Bird doubles down on selling electric scooters directly to customers


Bird, the electric scooter startup that helped kick off the shared micromobility boom, is doubling down on personal ownership. Over the weekend, the company unveiled its new, foldable electric scooter, the Bird Air, which can be purchased for $599.

It isn’t the most powerful scooter on the market, with a top speed of 16 mph (25 km/h) and a range of 16 miles (25 km). But at $599, the Bird Air is significantly cheaper than the company’s first retail scooter, the Bird One, which retails for $1,299. That puts the Bird Air in the same category as other mid-priced electric scooters like the Razor E Prime III or Segway Ninebot’s Max.

The Bird Air is designed in-house by Bird’s team of “aerospace and automotive engineers,” the company says — though the company won’t disclose its manufacturing partner. The company manufactured its Bird Zero scooters in cooperation with Okai, a Chinese scooter company, and previously sourced scooters from Segway Ninebot.

Bird first made the shift to selling scooters in mid-2019. When the company launched in Santa Monica, California, in 2017, its fleet was comprised mostly of consumer scooters made by Xiaomi and Segway Ninebot, which were never intended for heavy fleet use and depreciated quickly. Bird lost money on each trip, but it managed to scale up after raising millions of dollars in venture capital funding. Bird also offers its scooters for monthly rentals.

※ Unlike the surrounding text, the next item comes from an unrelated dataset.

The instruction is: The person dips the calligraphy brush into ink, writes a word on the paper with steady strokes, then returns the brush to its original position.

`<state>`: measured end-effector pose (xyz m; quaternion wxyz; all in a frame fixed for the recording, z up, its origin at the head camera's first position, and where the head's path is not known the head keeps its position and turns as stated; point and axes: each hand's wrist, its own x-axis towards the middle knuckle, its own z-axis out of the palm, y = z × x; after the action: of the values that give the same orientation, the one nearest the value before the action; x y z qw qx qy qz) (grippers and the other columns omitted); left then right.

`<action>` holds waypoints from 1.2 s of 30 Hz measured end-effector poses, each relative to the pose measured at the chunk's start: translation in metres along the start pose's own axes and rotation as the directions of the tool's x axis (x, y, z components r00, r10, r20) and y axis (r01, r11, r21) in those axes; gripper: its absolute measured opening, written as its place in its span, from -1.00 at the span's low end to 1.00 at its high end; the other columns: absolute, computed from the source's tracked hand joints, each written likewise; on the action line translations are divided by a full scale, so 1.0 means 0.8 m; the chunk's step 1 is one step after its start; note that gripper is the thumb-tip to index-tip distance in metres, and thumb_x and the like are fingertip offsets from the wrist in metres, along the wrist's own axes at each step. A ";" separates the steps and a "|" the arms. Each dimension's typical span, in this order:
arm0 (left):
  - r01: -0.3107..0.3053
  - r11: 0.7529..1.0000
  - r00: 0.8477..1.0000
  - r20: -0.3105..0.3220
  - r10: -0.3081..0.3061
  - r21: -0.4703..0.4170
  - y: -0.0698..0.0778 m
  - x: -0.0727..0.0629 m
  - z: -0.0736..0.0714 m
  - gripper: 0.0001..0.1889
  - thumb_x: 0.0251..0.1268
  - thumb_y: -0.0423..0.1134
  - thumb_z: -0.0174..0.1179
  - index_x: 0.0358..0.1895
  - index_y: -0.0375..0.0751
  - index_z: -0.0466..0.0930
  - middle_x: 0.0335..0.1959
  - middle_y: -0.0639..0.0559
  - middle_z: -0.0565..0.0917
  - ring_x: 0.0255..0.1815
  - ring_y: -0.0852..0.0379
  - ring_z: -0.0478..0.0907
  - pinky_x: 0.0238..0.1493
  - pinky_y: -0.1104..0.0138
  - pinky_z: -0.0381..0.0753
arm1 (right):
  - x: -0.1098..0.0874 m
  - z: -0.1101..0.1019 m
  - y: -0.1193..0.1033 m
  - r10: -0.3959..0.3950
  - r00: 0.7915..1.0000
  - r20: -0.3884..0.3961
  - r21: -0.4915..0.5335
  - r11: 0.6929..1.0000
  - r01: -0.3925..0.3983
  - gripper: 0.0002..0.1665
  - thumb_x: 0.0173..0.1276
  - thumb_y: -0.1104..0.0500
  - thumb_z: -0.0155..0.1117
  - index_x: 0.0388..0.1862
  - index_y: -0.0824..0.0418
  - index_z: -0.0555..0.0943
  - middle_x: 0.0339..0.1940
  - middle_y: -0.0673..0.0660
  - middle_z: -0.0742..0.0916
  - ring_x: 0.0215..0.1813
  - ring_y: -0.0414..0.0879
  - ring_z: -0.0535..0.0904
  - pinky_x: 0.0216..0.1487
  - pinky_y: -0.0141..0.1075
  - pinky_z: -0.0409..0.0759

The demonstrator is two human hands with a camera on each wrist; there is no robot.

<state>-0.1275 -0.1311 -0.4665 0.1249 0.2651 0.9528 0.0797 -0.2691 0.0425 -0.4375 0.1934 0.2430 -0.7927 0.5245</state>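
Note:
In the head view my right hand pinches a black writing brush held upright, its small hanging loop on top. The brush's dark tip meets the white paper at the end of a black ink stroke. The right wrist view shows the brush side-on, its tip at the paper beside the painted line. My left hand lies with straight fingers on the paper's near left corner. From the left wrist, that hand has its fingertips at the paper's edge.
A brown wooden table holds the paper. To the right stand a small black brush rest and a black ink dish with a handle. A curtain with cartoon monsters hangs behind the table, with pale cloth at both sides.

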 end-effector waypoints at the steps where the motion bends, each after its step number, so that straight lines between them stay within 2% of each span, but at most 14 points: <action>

Bird announced that it had raised $75 million in a Series D funding round last January. Since then, the company has lost two of its bids for citywide permits in Paris and Seattle, and it won one in Chicago.

Initially, COVID-19 brought the scooter sharing industry to a halt. Ridership plummeted as scooter companies yanked their vehicles from city streets. Bird and Lime, the two biggest companies in terms of fleet size and valuation, went through mass layoffs, eliminating around 580 full-time positions. Uber offloaded its Jump shared bike and scooter business on Lime as part of an investment that would see Lime’s valuation drop by nearly 80 percent.

But the industry is slowly recovering, thanks to a resurgence in interest in biking and other alternate forms of transportation. As they look for safe ways to get around, city dwellers are using scooters for longer trips, too. Last week, Lime reported that on average scooter trips have been 34 percent longer in duration and 18 percent farther in distance since the pandemic started.